La poésie de Grebenshchikov se développe dès le départ de manière très différente de la chanson populaire soviétique traditionnelle. Au lieu d’un récit quotidien linéaire, il utilise des citations culturelles, l’absurde, des images religieuses et philosophiques, le langage parlé, des ruptures de sens inattendues et des métaphores volontairement ambiguës. Cette manière d’écrire deviendra l’une des raisons pour lesquelles les textes d’Aquarium seront perçus non comme de simples paroles de chansons, mais comme une partie autonome de la poésie rock russe.

La création d’Aquarium

À l’été 1972, Grebenshchikov fonde Aquarium avec son ami d’école, le poète et dramaturge Anatoly Gunitsky. À l’origine, il s’agit davantage d’un projet musical et poétique libre que d’un groupe au sens moderne. La formation change constamment, tandis que se rassemblent progressivement autour de BG des musiciens qui joueront un rôle important dans la construction du son initial : Andrei « Dyusha » Romanov, Mikhail Feinstein, Vsevolod Gakkel, Alexander Lyapin, puis Alexander Titov, Pyotr Troshchenkov, Sergei Kuryokhin et d’autres. Les archives officielles d’Aquarium situent la première période historique du groupe entre 1972 et 1991.

Les premiers enregistrements sont réalisés dans des conditions où l’industrie soviétique du disque n’offre pratiquement aucun accès normal aux studios pour les musiciens de rock. À cette époque appartiennent « La Tentation du saint Aquarium », « Les Paraboles du comte Diffusor » et « De l’autre côté du miroir ». En 1978, Grebenshchikov enregistre avec Mike Naumenko, futur leader de Zoopark, l’album acoustique « Tous les frères sont des sœurs ». La discographie officielle classe ces œuvres dans la première période, antérieure à la véritable ère studio de BG et Aquarium.

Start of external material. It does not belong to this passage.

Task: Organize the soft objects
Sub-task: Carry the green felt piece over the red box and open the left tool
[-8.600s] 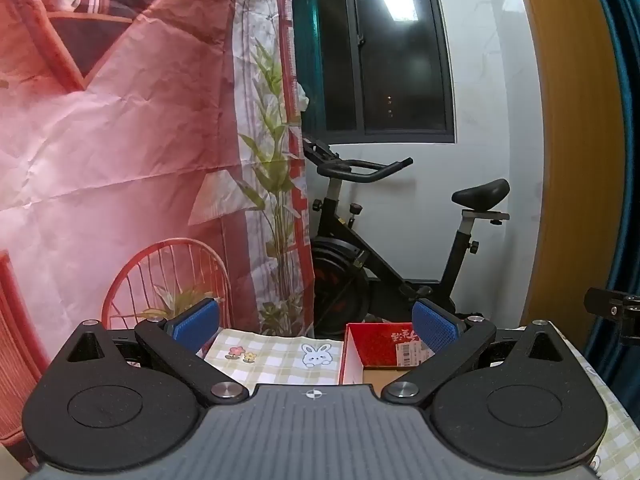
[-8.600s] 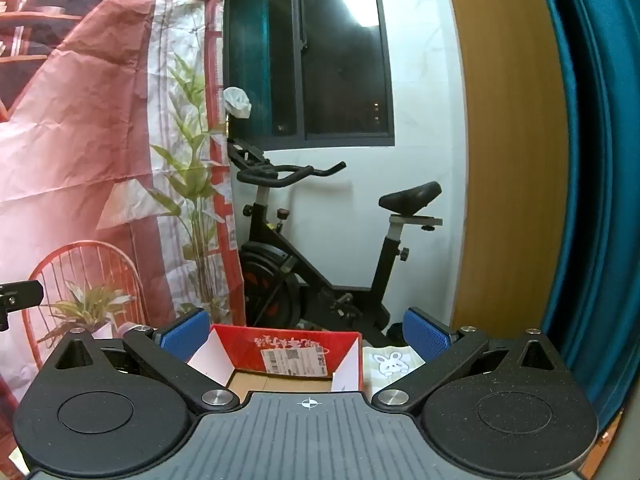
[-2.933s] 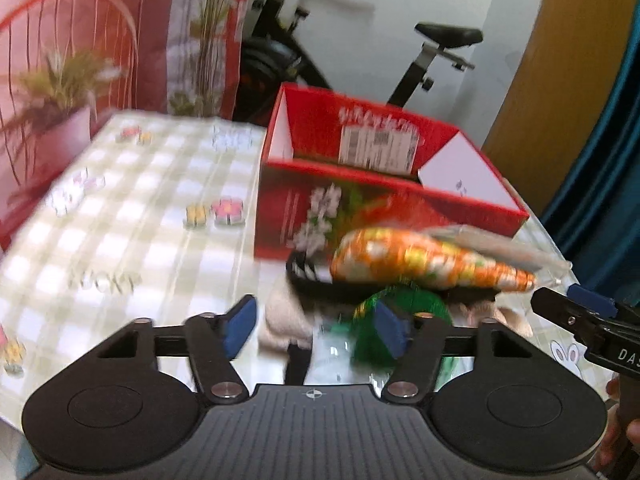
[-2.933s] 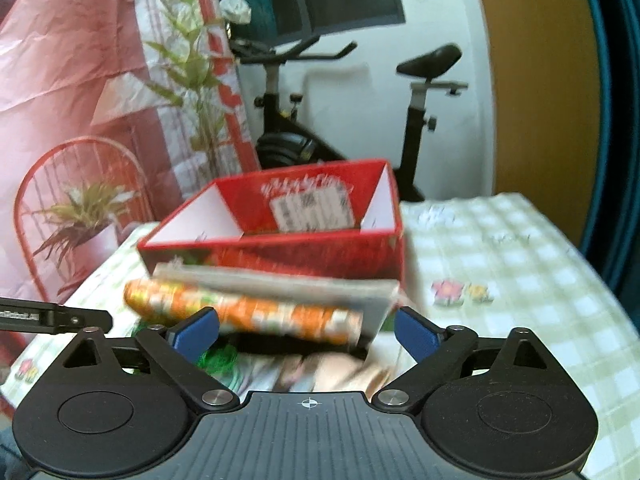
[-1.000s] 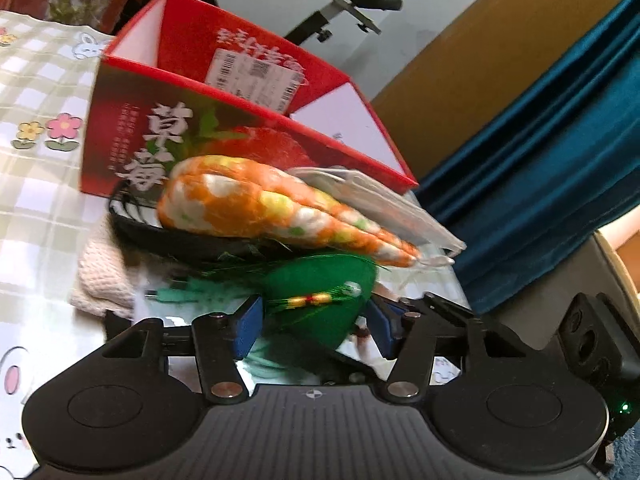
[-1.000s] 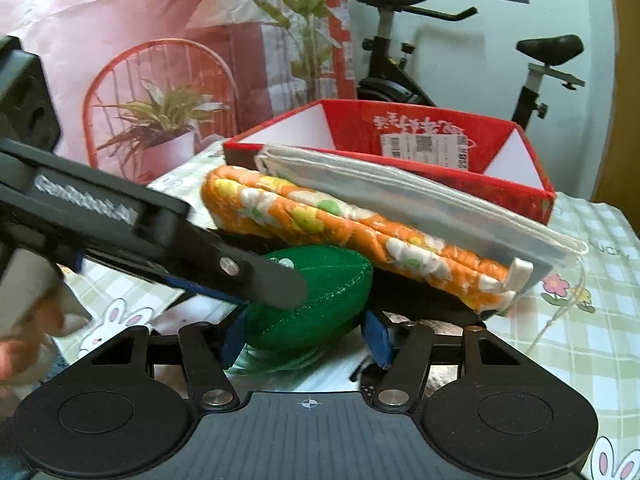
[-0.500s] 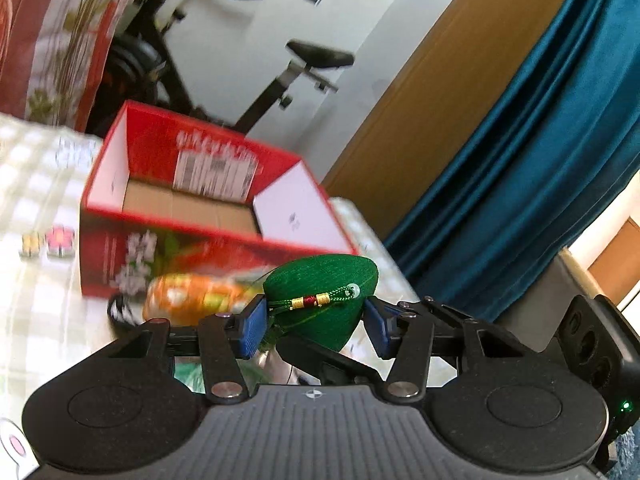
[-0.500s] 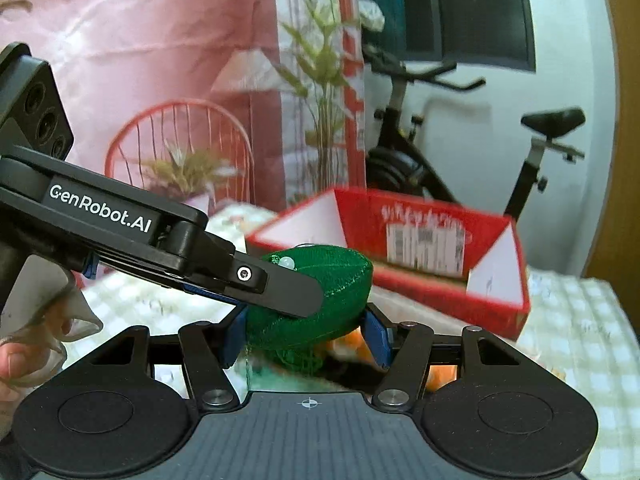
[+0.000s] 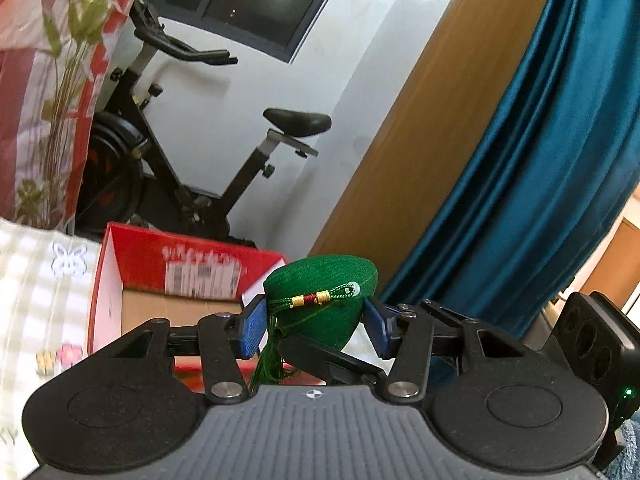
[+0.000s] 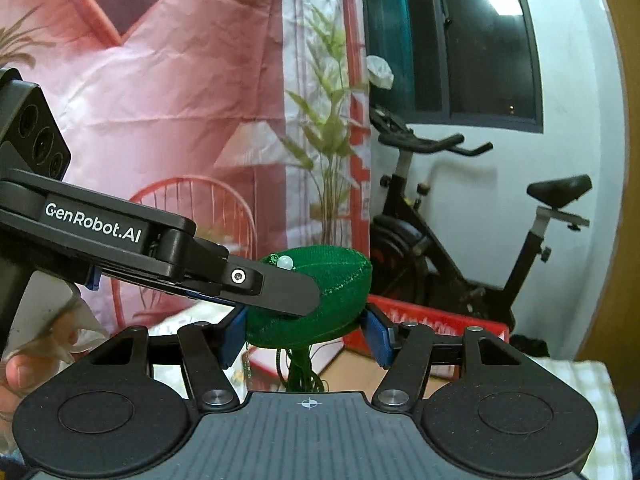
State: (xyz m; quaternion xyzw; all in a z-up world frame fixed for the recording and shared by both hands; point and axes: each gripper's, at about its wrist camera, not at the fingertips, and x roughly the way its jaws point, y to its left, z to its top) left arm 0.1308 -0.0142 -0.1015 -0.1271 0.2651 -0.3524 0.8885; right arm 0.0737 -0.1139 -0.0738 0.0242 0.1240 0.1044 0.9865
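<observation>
I am holding the green pouch (image 9: 320, 304) in the air with both tools at once. The left tool (image 9: 316, 326) is standing about half open, its blue pads pressing on the pouch's two sides. The right tool (image 10: 306, 336) is gripping the same pouch (image 10: 320, 296) at a similar width, crossing the left tool's line.

In the right wrist view, one black finger of the left tool (image 10: 280, 292) is lying across the front of the pouch and hiding part of it. A hand (image 10: 24, 364) is showing at the left edge of that view. The pouch's tassel (image 9: 272, 364) is hanging down over the left tool's body, and its bead (image 10: 285, 262) is sitting on top.

The red box (image 9: 132, 256) is sitting open on the bench (image 9: 36, 280) below and beyond the pouch, with its cardboard floor showing. The bench is wearing a checked cloth. Behind it an exercise bike (image 10: 460, 232) is standing against the white wall, a printed backdrop (image 10: 160, 100) is hanging to the left, and a teal curtain (image 9: 540, 160) is hanging on the right.
</observation>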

Concerts en appartement et underground rock de Leningrad

Dans les années 1970, Aquarium existe en dehors du système officiel de concerts. Les musiciens jouent lors de petites représentations informelles, de manifestations étudiantes et des célèbres concerts en appartement. Cet environnement intimiste influence fortement la musique de Grebenshchikov : la voix, la guitare acoustique et le texte lui-même peuvent compter davantage que la puissance d’un groupe instrumental complet, tandis que les chansons circulent parmi les auditeurs grâce à des copies de bandes magnétiques et de cassettes.

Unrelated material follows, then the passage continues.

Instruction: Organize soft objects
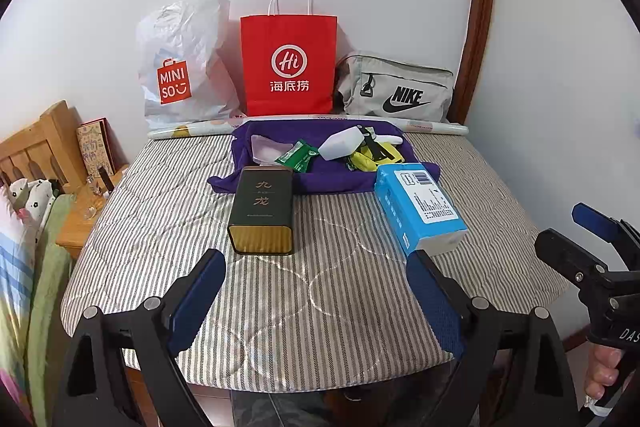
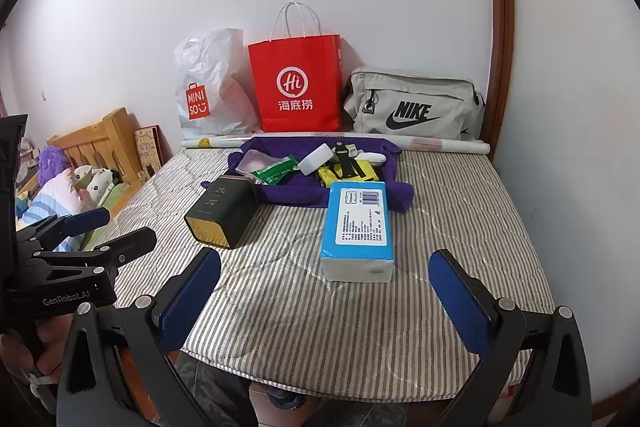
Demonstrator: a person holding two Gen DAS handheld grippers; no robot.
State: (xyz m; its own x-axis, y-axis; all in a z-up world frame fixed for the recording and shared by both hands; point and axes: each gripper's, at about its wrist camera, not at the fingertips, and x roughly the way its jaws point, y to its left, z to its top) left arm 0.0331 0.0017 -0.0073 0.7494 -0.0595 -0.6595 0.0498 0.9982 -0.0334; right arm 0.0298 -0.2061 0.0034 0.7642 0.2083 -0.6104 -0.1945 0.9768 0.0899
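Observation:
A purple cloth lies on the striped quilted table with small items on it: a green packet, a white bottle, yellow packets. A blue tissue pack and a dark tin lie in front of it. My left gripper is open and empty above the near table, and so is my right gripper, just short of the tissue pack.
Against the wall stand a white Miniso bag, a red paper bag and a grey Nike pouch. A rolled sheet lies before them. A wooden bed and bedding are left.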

En 1977, Grebenshchikov participe également à la création du magazine musical samizdat Roxy. Pour la communauté rock de Leningrad, ce type de publication représente pratiquement la seule possibilité de parler de musique nouvelle et de sa propre scène en dehors de la presse officielle.

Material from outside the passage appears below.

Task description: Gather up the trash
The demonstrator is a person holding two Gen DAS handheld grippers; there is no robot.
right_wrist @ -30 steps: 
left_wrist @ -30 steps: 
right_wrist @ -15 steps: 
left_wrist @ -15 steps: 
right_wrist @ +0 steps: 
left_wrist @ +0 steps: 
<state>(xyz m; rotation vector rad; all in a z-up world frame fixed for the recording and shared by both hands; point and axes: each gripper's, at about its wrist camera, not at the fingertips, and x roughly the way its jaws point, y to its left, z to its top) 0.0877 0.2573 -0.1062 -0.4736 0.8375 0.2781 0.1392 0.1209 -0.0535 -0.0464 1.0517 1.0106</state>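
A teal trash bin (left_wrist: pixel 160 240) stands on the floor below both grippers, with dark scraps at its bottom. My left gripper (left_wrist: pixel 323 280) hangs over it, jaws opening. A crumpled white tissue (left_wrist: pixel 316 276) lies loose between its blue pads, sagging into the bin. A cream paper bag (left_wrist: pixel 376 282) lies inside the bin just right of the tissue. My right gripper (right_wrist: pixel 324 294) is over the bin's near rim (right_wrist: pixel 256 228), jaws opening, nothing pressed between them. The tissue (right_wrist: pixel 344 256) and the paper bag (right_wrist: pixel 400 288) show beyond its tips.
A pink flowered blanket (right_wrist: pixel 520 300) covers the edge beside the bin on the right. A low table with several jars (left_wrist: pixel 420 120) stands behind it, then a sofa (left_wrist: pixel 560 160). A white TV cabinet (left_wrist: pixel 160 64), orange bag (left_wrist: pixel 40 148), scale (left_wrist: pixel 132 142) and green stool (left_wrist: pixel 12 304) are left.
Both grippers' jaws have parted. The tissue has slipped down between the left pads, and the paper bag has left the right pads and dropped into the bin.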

Tbilissi-80 et la rupture avec la vie ordinaire

Un tournant majeur survient avec le concert d’Aquarium au festival « Rythmes de printemps. Tbilissi-80 ». Le comportement scénique inhabituel du groupe provoque une réaction très négative d’une partie du jury officiel. De retour à Leningrad, Grebenshchikov perd son emploi à l’institut de recherche et est exclu du Komsomol. Il évoquera plus tard cet épisode comme une libération inattendue de la nécessité de concilier musique et carrière scientifique.

Presque au même moment, l’ingénieur du son Andrei Tropillo entre dans l’histoire d’Aquarium. La possibilité de travailler dans son studio installé à la Maison des jeunes techniciens transforme radicalement la situation du groupe. En relativement peu de temps sont enregistrés « L’Album bleu », « Triangle », « Acoustique » et « Électricité ». Grebenshchikov associera plus tard directement le début d’une nouvelle vie d’Aquarium à ce cycle de studio.

« L’Album bleu » et le langage propre d’Aquarium

« L’Album bleu » de 1981 devient la première grande œuvre studio de la formation classique d’Aquarium. On y entend déjà des éléments qui reviendront sans cesse sous des formes différentes : l’influence de Bob Dylan, du reggae, de la chanson acoustique d’auteur et du rock, une grande liberté face aux frontières de genres et une poésie inhabituelle pour la chanson soviétique. Parmi les morceaux essentiels figurent « Eau ferroviaire », « Chien électrique », « Thé » et « La Seule Maison ».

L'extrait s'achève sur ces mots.